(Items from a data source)
——————
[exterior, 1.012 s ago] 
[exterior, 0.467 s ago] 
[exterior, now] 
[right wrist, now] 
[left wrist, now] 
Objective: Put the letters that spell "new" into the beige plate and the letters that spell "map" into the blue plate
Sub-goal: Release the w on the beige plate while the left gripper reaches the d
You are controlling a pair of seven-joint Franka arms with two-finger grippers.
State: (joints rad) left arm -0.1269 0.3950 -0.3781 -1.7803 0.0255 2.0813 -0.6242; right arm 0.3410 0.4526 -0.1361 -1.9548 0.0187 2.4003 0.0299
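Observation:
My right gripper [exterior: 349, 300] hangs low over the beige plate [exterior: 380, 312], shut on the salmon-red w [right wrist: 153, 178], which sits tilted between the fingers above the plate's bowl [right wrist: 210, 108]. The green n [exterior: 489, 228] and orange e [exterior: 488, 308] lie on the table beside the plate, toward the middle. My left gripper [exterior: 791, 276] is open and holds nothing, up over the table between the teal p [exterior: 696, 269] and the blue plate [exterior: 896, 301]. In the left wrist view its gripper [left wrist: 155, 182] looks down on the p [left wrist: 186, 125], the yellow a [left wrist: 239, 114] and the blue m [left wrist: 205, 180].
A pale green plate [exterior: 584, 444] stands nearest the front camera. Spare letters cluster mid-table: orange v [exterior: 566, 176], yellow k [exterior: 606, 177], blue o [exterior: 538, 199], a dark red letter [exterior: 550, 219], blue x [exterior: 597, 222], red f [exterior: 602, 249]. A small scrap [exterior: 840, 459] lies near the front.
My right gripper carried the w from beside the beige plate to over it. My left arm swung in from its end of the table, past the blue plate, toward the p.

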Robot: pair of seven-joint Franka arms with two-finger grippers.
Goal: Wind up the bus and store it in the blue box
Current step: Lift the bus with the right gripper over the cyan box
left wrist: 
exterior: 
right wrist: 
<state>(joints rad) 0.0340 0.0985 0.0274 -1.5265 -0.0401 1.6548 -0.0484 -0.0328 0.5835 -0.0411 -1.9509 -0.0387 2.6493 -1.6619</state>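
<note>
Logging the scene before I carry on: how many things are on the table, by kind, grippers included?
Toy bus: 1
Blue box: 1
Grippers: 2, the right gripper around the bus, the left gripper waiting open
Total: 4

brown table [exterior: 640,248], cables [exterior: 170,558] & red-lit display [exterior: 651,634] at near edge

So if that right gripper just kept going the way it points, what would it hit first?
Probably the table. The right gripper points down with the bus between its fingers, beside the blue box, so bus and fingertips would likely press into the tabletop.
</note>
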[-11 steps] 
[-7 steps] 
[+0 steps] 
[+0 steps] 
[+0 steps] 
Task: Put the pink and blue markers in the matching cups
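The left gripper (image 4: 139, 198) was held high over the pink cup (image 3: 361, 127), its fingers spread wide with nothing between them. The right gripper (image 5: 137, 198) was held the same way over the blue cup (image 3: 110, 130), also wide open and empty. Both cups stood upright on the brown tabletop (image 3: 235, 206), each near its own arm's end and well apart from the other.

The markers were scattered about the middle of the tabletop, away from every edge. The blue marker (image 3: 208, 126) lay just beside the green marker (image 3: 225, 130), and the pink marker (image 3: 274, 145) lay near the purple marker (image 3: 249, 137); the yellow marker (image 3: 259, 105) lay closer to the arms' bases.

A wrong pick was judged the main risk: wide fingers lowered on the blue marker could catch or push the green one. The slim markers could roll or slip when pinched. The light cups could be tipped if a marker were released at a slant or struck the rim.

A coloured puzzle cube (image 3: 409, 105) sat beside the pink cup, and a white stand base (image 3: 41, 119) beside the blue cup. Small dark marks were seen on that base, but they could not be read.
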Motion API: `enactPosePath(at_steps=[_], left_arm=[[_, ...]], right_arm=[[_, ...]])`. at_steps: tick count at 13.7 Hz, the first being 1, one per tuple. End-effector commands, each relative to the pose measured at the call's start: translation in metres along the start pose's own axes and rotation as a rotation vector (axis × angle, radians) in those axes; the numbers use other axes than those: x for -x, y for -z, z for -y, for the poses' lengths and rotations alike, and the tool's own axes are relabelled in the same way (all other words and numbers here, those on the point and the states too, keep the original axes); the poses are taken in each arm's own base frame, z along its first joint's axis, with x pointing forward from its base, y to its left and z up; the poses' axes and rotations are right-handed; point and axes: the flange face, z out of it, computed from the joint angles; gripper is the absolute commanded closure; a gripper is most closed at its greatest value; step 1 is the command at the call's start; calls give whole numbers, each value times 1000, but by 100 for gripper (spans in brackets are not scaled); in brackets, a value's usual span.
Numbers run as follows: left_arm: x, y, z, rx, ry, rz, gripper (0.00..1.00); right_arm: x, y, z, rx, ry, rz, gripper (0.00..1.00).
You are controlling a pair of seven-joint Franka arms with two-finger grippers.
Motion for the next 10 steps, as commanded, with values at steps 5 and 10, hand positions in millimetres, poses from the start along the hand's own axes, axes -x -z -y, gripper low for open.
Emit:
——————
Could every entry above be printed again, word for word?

Exercise solution:
[exterior, 1.012 s ago] 
[exterior, 0.467 s ago] 
[exterior, now] 
[right wrist, now] 
[left wrist, now] 
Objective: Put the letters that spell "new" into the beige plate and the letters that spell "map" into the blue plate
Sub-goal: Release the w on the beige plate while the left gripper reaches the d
You are controlling a pair of seven-joint Franka arms with two-finger grippers.
State: (joints rad) left arm -0.1269 0.3950 -0.3781 -1.7803 0.0255 2.0813 -0.6242; right arm 0.3410 0.4526 -0.1361 -1.9548 0.0187 2.4003 0.0299
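Observation:
My right gripper [exterior: 349, 300] hangs low over the beige plate [exterior: 380, 312], shut on the salmon-red w [right wrist: 153, 178], which sits tilted between the fingers above the plate's bowl [right wrist: 210, 108]. The green n [exterior: 489, 228] and orange e [exterior: 488, 308] lie on the table beside the plate, toward the middle. My left gripper [exterior: 791, 276] is open and holds nothing, up over the table between the teal p [exterior: 696, 269] and the blue plate [exterior: 896, 301]. In the left wrist view its gripper [left wrist: 155, 182] looks down on the p [left wrist: 186, 125], the yellow a [left wrist: 239, 114] and the blue m [left wrist: 205, 180].
A pale green plate [exterior: 584, 444] stands nearest the front camera. Spare letters cluster mid-table: orange v [exterior: 566, 176], yellow k [exterior: 606, 177], blue o [exterior: 538, 199], a dark red letter [exterior: 550, 219], blue x [exterior: 597, 222], red f [exterior: 602, 249]. A small scrap [exterior: 840, 459] lies near the front.
My right gripper carried the w from beside the beige plate to over it. My left arm swung in from its end of the table, past the blue plate, toward the p.
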
Robot: pair of seven-joint Franka arms with two-finger grippers.
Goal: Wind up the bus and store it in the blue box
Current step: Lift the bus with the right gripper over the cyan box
left wrist: 
exterior: 
right wrist: 
<state>(joints rad) 0.0340 0.0985 0.0274 -1.5265 -0.0401 1.6548 -0.0484 -0.0328 0.5835 -0.0411 -1.9509 -0.0387 2.6493 -1.6619</state>
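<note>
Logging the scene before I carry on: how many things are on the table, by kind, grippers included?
Toy bus: 1
Blue box: 1
Grippers: 2, the right gripper around the bus, the left gripper waiting open
Total: 4

brown table [exterior: 640,248], cables [exterior: 170,558] & red-lit display [exterior: 651,634] at near edge

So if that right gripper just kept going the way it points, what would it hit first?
Probably the table. The right gripper points down with the bus between its fingers, beside the blue box, so bus and fingertips would likely press into the tabletop.
</note>
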[-11 steps] 
[-7 steps] 
[+0 steps] 
[+0 steps] 
[+0 steps] 
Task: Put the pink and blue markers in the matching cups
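The left gripper (image 4: 139, 198) was held high over the pink cup (image 3: 361, 127), its fingers spread wide with nothing between them. The right gripper (image 5: 137, 198) was held the same way over the blue cup (image 3: 110, 130), also wide open and empty. Both cups stood upright on the brown tabletop (image 3: 235, 206), each near its own arm's end and well apart from the other.

The markers were scattered about the middle of the tabletop, away from every edge. The blue marker (image 3: 208, 126) lay just beside the green marker (image 3: 225, 130), and the pink marker (image 3: 274, 145) lay near the purple marker (image 3: 249, 137); the yellow marker (image 3: 259, 105) lay closer to the arms' bases.

A wrong pick was judged the main risk: wide fingers lowered on the blue marker could catch or push the green one. The slim markers could roll or slip when pinched. The light cups could be tipped if a marker were released at a slant or struck the rim.

A coloured puzzle cube (image 3: 409, 105) sat beside the pink cup, and a white stand base (image 3: 41, 119) beside the blue cup. Small dark marks were seen on that base, but they could not be read.
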Motion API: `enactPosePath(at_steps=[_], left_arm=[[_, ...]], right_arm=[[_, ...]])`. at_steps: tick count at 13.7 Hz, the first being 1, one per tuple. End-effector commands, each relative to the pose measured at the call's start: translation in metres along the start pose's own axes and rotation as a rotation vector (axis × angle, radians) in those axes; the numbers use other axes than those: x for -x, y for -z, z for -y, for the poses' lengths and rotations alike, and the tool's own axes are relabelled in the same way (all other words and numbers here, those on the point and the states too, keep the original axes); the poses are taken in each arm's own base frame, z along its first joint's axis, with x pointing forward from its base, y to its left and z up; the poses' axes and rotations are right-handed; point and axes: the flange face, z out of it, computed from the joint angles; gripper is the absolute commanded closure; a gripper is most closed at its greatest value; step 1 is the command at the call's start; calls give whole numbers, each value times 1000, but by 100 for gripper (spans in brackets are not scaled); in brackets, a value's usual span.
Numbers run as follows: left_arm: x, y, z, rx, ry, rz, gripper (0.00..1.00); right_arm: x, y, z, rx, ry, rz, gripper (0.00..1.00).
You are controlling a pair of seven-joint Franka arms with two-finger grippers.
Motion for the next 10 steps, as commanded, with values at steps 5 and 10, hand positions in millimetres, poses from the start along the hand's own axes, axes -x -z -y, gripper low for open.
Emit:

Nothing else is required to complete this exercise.